Perhaps the most hotly debated aspect of the plan relates to who it targets. The government argues entrepreneurs earning $150,000 per year or less will not be affected, while opponents claim those earning as little as $50,000 annually could be facing higher tax bills if the proposal becomes law as it is currently written. CFIB’s Kelly argues there is a fairly straightforward way the government can prove itself right:

“[Finance Minister Bill Morneau] has been saying publicly and even on Twitter that if you make less than $150,000 these changes won’t affect you [but] one of the biggest worries is the uncertainty around all this. There will be a huge amount of fear that you could be just one CRA audit away from having your business shut down. [So] if you are earning under $150,000 and the CRA does come knocking, [the government could include a promise] that the CRA will be called off in those circumstances,” Kelly said.

Critics are also concerned with the second aspect of the plan, which involves restricting entrepreneurs’ ability to convert business income into capital gains as the latter is taxed at a lower rate. The way that proposal is currently designed, according to CIBC’s Golombek, could allow for double taxation in scenarios where a person dies while holding private company shares. “Maybe they should make an exception for the conversion rules in the case of death,” Golombek said.

The ultimate exception Ottawa should consider, according to UBC’s Chung, should be for actual job-creating entrepreneurs.
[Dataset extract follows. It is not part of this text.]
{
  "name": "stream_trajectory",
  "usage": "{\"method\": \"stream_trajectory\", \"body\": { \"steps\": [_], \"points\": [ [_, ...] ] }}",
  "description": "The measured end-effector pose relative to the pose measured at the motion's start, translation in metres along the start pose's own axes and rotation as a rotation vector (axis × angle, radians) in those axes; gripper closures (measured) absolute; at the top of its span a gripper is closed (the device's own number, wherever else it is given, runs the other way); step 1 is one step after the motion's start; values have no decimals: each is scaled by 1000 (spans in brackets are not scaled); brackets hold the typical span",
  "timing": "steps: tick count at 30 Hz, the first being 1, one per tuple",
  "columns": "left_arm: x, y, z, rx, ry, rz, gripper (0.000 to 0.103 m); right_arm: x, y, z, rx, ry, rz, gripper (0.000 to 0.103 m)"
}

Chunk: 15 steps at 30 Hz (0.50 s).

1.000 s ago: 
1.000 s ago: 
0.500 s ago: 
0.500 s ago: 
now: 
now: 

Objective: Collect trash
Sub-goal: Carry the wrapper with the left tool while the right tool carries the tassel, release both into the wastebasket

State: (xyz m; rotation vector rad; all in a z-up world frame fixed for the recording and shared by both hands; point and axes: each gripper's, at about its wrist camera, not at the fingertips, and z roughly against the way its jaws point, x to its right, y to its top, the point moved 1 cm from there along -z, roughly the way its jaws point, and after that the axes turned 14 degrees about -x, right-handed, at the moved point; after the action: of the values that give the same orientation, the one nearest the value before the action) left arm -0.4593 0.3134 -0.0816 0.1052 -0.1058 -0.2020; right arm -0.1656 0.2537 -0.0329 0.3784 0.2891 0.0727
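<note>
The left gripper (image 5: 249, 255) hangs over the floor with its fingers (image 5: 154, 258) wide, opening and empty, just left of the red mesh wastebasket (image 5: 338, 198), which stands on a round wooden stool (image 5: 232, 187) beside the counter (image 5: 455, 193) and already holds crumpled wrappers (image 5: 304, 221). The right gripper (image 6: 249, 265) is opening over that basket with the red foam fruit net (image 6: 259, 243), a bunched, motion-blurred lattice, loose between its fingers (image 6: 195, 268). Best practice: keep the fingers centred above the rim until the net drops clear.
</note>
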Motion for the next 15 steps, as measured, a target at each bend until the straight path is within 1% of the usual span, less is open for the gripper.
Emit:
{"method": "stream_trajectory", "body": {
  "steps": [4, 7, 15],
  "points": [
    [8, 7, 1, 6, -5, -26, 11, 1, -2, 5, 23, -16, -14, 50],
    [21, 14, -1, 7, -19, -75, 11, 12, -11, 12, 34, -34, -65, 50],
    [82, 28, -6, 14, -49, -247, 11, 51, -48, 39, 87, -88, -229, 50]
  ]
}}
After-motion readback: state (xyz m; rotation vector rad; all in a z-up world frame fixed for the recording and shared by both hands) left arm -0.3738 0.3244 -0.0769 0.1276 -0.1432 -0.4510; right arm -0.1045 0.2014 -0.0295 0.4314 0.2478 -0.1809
Only those with less than five full-time employees should be subject to the new rules, he said.

“For me, I like that the government is trying to close the loopholes for incorporated professionals, but I don’t like their execution,” he wrote. “I think that their execution should be limited to these incorporated professionals and not have wider scope to traditional small businesses [and] an employee test should have that limited scope.”